-- EXERCISE GOAL --
Work through the entries that follow and state how many lines contain the word "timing". Only the number is wanted.

-- Saved entries --
........
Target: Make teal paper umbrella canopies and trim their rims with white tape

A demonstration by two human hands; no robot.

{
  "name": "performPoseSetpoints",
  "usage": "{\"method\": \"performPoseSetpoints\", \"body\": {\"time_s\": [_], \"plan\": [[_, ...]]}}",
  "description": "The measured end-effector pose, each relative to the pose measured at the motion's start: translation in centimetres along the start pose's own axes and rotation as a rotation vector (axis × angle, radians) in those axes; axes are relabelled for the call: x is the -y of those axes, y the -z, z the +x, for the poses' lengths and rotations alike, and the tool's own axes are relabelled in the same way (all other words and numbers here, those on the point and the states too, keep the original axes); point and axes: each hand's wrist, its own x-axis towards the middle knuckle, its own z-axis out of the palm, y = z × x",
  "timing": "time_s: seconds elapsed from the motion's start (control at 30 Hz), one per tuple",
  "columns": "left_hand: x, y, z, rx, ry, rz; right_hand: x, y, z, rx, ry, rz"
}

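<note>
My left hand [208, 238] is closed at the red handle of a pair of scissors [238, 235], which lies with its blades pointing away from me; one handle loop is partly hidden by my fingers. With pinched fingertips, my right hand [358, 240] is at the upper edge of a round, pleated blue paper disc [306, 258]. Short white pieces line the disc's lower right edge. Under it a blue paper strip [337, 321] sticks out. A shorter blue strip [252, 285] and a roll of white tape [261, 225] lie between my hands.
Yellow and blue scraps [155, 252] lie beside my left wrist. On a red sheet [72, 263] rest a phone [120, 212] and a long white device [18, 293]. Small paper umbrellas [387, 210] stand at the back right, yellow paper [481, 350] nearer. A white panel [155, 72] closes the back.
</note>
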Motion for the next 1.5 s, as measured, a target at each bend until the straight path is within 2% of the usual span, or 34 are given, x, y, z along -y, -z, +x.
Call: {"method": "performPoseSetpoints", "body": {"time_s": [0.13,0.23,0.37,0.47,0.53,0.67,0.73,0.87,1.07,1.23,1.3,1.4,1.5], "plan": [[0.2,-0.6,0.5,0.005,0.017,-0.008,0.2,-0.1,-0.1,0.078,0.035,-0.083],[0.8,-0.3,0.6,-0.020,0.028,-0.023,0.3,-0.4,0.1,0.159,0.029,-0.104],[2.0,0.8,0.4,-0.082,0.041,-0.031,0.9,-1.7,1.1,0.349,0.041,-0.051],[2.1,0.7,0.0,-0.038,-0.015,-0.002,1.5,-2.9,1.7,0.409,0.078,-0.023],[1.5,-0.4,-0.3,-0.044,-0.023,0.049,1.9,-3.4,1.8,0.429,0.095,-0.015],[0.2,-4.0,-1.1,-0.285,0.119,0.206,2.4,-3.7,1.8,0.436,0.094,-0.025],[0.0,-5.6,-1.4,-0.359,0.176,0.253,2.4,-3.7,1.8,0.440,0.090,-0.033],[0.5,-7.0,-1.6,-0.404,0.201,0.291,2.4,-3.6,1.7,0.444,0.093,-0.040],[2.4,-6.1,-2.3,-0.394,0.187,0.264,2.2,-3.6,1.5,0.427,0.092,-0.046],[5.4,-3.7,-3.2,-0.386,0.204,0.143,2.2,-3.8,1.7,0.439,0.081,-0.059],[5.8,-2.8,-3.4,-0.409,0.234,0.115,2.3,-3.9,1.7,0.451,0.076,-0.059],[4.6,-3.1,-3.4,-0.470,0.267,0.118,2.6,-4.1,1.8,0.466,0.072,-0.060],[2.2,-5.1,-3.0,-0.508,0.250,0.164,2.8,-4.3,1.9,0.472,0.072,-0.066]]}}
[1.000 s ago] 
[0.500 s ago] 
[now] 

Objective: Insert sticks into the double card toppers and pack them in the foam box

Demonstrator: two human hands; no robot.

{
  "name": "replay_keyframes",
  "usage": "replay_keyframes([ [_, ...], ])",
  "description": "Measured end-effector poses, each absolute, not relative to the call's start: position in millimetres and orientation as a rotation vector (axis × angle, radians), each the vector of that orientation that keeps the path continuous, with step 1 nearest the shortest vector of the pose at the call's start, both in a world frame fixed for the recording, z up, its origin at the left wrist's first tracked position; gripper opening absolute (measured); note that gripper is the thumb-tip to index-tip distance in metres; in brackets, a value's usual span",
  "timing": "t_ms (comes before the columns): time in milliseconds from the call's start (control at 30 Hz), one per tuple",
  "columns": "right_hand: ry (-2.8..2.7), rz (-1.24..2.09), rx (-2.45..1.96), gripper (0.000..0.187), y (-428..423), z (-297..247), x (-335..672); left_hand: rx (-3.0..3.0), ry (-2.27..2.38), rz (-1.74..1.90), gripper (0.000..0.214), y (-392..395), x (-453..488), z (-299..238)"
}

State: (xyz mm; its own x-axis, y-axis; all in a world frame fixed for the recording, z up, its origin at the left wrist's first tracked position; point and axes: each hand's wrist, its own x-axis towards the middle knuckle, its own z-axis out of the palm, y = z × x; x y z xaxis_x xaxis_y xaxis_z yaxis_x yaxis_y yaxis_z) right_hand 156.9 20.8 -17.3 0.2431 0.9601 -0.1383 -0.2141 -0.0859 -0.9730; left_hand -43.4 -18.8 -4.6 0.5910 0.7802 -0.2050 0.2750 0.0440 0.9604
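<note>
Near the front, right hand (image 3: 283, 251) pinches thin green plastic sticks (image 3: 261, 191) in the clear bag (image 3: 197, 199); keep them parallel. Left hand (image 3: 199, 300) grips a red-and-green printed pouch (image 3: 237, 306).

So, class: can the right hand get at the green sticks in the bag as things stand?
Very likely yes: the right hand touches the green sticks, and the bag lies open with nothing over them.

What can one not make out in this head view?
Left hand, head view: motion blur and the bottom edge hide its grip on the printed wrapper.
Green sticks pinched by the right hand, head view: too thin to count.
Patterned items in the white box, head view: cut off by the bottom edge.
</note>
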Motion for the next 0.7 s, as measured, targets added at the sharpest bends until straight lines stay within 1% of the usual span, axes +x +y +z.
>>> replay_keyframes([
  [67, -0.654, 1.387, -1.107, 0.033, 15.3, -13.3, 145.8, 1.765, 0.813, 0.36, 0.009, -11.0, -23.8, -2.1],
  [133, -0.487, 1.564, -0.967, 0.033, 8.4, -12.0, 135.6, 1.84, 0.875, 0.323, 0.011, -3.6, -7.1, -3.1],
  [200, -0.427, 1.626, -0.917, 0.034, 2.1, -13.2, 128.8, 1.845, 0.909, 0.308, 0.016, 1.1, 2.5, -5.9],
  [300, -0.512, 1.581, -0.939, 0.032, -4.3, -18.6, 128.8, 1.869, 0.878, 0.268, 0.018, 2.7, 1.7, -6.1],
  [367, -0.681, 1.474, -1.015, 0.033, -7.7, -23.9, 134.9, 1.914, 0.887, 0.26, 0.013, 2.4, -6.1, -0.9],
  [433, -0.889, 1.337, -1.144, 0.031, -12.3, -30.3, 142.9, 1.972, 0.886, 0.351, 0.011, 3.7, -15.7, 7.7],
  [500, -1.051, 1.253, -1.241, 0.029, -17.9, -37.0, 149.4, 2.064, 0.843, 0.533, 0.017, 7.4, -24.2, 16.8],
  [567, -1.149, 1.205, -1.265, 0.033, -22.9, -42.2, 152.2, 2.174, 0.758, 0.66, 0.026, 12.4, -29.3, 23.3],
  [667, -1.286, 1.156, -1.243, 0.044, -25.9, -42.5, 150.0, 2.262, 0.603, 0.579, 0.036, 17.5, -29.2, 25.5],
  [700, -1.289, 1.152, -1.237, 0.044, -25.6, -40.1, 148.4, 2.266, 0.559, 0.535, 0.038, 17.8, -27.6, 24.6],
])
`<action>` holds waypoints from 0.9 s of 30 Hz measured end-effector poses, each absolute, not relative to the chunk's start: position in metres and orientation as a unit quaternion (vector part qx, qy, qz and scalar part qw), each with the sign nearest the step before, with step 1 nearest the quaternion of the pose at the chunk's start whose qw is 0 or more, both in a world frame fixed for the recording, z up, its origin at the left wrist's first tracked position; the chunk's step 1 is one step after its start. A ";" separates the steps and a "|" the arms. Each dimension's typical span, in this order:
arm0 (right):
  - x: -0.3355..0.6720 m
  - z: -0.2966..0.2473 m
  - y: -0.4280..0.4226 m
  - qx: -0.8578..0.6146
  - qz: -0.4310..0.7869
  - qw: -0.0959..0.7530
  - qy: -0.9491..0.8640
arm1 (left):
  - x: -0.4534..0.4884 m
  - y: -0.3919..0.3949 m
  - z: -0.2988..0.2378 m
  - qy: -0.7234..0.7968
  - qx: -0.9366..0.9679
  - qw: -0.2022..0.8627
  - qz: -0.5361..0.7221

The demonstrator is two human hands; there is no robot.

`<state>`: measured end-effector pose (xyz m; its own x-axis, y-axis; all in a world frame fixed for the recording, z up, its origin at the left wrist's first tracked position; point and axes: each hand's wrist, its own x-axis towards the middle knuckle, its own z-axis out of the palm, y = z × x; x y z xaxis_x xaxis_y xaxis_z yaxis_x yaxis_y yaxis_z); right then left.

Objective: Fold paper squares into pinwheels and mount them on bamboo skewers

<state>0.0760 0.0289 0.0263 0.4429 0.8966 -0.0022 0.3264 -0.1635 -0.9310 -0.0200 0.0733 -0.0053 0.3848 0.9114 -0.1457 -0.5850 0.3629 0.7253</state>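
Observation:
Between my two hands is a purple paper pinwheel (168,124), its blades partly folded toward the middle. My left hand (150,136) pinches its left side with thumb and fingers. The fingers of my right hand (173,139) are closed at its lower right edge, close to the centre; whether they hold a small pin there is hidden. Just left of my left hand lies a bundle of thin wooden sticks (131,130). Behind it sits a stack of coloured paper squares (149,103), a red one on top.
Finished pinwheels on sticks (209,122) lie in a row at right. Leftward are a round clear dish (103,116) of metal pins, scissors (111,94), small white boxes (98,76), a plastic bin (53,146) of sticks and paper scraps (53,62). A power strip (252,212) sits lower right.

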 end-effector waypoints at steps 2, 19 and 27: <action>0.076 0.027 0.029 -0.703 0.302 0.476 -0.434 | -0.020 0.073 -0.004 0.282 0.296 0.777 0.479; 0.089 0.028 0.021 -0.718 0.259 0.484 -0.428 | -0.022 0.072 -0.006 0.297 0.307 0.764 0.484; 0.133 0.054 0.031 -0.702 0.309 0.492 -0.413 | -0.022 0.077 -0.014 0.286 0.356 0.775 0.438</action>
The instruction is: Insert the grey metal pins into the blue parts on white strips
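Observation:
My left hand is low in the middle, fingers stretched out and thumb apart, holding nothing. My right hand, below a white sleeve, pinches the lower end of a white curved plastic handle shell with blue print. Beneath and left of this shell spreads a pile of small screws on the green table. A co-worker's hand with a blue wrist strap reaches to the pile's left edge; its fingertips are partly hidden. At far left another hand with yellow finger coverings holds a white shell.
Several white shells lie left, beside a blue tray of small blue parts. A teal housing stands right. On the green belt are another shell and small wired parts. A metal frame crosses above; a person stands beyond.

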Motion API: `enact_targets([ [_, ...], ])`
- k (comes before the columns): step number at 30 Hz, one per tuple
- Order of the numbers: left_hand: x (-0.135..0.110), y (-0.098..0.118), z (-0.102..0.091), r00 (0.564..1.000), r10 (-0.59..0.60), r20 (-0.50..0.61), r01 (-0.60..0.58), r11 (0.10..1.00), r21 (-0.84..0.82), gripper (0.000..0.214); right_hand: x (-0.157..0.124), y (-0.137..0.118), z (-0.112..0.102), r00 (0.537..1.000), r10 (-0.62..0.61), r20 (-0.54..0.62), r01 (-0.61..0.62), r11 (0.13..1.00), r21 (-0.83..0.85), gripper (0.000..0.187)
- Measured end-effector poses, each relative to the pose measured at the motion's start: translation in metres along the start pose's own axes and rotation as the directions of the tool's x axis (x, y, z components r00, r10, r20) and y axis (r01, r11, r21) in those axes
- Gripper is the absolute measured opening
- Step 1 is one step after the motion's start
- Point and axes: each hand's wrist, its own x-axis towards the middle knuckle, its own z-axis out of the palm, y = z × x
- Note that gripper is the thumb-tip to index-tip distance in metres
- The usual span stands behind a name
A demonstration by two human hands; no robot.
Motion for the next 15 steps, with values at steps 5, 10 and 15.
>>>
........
-- FINAL ANSWER --
2